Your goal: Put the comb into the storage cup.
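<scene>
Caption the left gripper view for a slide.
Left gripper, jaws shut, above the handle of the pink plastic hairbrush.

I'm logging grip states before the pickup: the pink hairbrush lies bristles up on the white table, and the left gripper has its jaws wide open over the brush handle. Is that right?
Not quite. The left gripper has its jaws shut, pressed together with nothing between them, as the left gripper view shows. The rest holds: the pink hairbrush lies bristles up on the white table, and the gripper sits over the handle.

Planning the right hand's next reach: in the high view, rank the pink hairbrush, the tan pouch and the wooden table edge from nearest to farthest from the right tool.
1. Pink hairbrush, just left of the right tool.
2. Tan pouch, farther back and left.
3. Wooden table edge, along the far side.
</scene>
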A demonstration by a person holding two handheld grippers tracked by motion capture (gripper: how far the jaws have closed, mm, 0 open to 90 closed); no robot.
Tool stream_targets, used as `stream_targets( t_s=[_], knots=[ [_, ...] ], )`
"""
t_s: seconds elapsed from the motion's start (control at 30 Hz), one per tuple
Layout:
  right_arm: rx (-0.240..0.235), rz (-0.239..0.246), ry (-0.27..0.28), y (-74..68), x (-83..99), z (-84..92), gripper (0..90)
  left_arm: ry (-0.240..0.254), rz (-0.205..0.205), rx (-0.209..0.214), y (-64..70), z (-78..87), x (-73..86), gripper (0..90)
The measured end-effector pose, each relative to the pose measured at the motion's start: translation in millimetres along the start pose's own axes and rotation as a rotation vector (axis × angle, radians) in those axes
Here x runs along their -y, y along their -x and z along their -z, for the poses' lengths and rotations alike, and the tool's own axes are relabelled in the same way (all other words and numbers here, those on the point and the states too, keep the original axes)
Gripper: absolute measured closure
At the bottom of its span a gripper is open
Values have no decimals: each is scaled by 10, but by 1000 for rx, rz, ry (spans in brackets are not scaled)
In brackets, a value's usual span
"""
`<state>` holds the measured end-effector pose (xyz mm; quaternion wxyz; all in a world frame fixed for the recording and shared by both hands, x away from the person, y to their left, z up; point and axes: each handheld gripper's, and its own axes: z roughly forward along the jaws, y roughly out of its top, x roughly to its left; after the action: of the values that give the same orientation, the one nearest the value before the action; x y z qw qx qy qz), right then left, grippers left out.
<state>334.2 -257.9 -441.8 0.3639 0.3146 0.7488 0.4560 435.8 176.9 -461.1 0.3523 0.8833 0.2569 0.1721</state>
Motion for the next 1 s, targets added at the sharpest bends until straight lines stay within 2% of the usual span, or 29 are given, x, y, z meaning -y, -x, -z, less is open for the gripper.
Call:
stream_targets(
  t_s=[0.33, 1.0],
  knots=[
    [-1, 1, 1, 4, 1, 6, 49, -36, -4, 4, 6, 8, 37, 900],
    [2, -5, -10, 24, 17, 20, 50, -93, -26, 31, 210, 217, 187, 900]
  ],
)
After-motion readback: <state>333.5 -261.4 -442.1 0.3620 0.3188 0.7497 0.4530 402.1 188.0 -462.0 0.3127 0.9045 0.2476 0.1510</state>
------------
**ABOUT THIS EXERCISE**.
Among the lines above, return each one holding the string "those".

**ANSWER SPACE**.
The measured end-effector pose, each relative to the pose measured at the motion's start: translation in millimetres along the start pose's own axes and rotation as a rotation vector (axis × angle, radians) in those axes
Here x runs along their -y, y along their -x and z along their -z, for the poses' lengths and rotations alike, and the tool's own axes are relabelled in the same way (all other words and numbers here, those on the point and the states too, keep the original axes)

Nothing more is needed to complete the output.